- Mar 26, 2004
August 4, 2022
Anger is a common emotion—part of the universal human experience. Its intensity, however, can leap to a different level when associated with bipolar episodes.
“It’s like turning up the volume, making it a lot louder and harder to ignore,” says Brock Schludecker, PsyD, clinical psychologist at Ohio State University.
Mental health professionals distinguish between periodic hot flashes of anger and the long-simmering irritability and rage that can last for extended periods during both depressive states and manic episodes.
Left unchecked, angry outbursts can destroy personal and professional relationships and leave people emotionally isolated.
A 2012 study published in the journal Bipolar Disorders suggests that people with bipolar I or bipolar II have greater rates of anger and aggressive behaviors than the general population. An earlier study from the Journal of Affective Disorders found that at least one-third of individuals with bipolar described angry outbursts, what researchers called “anger attacks.”
The reason? Typical anger has a cause, and when that cause abates, so does the natural fight-or-flight response. Bipolar anger doesn’t need a clear reason to exist, so it’s more difficult to defuse.
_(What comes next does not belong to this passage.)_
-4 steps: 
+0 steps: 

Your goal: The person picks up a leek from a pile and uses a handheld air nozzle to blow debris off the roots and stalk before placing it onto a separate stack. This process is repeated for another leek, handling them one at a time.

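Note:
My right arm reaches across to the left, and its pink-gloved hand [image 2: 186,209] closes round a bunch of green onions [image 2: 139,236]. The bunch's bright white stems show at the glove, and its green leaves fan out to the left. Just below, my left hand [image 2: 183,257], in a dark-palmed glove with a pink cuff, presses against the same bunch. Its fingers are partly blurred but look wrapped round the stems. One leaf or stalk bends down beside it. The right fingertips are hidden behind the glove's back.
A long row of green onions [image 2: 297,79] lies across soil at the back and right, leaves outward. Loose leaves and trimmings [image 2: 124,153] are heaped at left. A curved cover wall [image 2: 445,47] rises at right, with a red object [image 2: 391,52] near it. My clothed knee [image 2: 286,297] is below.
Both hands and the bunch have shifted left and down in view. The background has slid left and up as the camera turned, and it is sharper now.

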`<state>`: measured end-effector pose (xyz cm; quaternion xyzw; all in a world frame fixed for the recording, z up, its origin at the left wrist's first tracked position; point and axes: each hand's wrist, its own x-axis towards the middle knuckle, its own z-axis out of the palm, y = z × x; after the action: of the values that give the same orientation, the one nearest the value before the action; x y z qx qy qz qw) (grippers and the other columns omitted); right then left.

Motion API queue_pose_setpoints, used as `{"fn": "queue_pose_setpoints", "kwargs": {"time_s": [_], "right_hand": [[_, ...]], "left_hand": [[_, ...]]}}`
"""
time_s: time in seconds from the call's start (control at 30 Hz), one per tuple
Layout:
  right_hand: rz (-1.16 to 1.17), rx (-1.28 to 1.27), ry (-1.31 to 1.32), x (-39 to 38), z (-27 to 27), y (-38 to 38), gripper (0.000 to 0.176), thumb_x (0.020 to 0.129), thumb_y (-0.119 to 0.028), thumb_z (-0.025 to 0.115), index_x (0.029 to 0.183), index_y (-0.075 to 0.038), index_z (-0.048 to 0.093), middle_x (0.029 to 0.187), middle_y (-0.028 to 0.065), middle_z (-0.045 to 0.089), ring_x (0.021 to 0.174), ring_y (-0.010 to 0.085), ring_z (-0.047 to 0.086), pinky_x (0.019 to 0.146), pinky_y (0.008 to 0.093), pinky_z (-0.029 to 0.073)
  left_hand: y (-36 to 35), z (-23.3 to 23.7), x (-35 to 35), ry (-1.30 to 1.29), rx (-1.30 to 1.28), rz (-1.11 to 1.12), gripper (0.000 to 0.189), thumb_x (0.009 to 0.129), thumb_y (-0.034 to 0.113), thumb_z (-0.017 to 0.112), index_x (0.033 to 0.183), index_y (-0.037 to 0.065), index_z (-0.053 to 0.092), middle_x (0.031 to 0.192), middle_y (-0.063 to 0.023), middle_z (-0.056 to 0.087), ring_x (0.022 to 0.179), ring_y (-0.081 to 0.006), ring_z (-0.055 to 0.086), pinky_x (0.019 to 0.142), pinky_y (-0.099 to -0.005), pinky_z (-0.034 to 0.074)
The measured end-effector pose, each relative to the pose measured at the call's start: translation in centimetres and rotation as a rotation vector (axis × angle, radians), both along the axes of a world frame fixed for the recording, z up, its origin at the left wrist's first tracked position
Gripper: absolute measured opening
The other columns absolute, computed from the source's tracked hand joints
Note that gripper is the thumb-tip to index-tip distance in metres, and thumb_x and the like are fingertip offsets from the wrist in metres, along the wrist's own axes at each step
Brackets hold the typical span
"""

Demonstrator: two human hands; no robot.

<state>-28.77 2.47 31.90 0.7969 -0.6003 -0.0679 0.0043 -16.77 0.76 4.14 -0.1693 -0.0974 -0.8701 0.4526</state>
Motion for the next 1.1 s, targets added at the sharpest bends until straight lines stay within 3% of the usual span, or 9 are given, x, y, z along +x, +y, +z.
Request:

To prevent and manage bipolar anger, look for patterns. Are angry feelings associated with certain emotional states, such as feelings of rejection, criticism, or abandonment? Are they connected to, or limited to, certain mood episodes or times of year?
Find free guided-imagery programs online that will help lower your heart rate and regulate breathing when you’re feeling in a heightened state.
Music therapist Meegan Hussain recommends programs that walk you through visualizing a forest or beach scene: “They help change that narrative in the mind from rumination and agitation—that negative space—into something positive.”
As long as we’re talking about rumination, try repeating to yourself that when it comes to bipolar anger, you’re not alone.
That’s what bphope blogger and author Julie A. Fast does, just before choosing to stay away from certain people until her mood swings subside. “They are not the problem—I am,” she says. “In the meantime, I don’t want to ruin my friendships in a fit of irrational anger. I’ve done that far too often in the past.”